WHAT NEEDS TO BE DONE:
Exactly as they appear below, repeat the lines from the one with "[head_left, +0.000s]" through the one with "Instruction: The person", and no others.

Stored entries
>>>
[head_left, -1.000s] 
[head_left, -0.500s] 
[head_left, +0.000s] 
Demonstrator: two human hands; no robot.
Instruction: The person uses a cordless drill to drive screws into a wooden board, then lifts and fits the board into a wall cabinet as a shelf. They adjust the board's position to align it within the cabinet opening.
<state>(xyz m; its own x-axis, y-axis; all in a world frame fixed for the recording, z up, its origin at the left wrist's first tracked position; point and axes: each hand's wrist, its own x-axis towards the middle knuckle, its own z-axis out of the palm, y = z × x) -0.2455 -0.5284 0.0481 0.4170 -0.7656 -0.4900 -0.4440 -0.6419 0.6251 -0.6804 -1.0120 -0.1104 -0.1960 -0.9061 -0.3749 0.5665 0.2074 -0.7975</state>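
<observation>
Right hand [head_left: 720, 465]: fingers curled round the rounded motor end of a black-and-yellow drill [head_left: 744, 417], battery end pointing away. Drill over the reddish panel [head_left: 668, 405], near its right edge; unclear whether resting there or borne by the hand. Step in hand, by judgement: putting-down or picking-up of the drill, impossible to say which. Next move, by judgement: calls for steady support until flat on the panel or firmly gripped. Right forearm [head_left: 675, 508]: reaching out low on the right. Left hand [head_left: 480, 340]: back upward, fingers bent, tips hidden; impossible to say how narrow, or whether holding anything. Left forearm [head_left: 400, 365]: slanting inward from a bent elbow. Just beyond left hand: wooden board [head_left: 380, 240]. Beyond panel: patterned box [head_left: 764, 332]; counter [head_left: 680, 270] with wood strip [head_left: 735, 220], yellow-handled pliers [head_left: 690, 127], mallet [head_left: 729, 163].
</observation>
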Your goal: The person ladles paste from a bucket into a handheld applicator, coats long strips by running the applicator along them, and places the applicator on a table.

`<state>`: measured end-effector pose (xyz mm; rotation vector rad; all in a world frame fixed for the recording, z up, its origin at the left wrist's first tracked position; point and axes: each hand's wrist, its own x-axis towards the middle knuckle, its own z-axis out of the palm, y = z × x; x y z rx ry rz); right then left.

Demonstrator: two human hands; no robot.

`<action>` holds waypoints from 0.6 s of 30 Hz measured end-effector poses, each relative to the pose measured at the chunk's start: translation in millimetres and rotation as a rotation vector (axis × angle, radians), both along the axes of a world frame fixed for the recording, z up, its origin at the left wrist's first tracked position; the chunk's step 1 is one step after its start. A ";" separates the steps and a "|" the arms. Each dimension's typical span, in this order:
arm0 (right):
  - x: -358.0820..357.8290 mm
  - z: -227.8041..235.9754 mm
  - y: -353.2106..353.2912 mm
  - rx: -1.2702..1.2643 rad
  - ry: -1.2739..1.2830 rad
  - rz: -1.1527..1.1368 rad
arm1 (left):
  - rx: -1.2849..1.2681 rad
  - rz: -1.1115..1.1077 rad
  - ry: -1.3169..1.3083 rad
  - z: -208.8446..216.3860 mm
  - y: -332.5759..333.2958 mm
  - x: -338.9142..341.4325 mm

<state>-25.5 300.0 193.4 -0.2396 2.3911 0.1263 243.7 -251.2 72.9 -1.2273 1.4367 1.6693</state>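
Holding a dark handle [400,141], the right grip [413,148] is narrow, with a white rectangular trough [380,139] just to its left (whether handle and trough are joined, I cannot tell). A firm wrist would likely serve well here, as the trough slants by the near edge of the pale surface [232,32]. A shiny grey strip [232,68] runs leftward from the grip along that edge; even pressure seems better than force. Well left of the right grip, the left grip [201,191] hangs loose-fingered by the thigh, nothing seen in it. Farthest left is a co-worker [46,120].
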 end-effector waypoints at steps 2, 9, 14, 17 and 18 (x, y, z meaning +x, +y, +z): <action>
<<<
TASK RESULT:
[head_left, +0.000s] 
Demonstrator: two human hands; no robot.
Instruction: The person uses a cordless drill to drive screws into a wooden board, then lifts and fits the board into a wall cabinet as a shelf. They adjust the board's position to align it within the cabinet opening.

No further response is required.